## What the exercise asks
What is needed is every line of the data that includes the word "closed". Please copy each one.

○ ○ ○

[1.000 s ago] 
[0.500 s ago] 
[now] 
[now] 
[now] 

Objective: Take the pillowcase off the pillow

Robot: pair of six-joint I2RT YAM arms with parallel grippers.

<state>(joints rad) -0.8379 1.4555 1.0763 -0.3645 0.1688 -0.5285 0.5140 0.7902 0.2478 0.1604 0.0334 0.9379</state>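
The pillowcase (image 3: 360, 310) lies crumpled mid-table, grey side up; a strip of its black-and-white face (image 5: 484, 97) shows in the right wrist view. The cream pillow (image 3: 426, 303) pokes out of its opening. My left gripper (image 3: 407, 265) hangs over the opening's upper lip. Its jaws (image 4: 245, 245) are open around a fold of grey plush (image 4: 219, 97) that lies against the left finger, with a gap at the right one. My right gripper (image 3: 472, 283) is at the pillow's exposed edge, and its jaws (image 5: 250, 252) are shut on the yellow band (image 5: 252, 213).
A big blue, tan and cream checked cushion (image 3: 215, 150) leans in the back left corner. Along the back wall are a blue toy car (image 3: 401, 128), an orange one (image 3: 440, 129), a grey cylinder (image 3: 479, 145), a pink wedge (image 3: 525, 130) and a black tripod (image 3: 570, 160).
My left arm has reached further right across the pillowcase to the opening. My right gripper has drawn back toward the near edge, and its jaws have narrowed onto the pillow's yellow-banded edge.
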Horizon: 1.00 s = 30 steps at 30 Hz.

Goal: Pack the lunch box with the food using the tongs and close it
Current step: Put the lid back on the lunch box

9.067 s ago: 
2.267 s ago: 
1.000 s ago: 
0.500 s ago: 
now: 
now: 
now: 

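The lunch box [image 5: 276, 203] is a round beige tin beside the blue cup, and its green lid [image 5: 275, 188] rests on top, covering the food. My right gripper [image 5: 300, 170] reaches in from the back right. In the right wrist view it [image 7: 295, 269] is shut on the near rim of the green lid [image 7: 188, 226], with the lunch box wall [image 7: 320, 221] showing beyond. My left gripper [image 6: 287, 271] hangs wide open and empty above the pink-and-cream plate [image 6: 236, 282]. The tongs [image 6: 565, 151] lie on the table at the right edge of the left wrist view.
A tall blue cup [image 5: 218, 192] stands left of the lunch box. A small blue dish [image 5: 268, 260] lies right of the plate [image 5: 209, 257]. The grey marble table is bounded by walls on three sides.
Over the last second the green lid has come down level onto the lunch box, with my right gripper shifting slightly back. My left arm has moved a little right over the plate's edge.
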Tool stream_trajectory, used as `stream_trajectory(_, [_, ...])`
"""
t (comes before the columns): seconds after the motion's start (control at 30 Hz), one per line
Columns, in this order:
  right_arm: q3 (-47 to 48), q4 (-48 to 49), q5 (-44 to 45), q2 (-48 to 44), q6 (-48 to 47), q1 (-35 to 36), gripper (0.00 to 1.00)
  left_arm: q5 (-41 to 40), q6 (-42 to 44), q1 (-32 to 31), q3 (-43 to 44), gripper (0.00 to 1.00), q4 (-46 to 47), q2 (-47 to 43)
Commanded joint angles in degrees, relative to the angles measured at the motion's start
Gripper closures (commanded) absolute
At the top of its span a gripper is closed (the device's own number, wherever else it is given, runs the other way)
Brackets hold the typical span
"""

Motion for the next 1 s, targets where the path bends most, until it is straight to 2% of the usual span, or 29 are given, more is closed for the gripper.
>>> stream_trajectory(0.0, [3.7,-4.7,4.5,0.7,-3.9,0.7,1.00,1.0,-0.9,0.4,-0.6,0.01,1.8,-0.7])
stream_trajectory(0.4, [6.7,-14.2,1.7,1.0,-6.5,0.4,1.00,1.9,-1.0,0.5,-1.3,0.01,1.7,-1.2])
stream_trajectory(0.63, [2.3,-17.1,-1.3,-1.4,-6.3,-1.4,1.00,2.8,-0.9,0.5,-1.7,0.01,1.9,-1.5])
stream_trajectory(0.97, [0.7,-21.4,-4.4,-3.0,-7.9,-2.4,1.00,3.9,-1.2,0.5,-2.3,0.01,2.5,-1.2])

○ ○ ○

## Reply
At the top of its span a gripper is closed (the device's own number, wherever else it is given, runs the other way)
Motion for the next 1 s, targets where the path bends most, until it is straight to 2% of the usual span, or 29 are given, more is closed for the gripper.

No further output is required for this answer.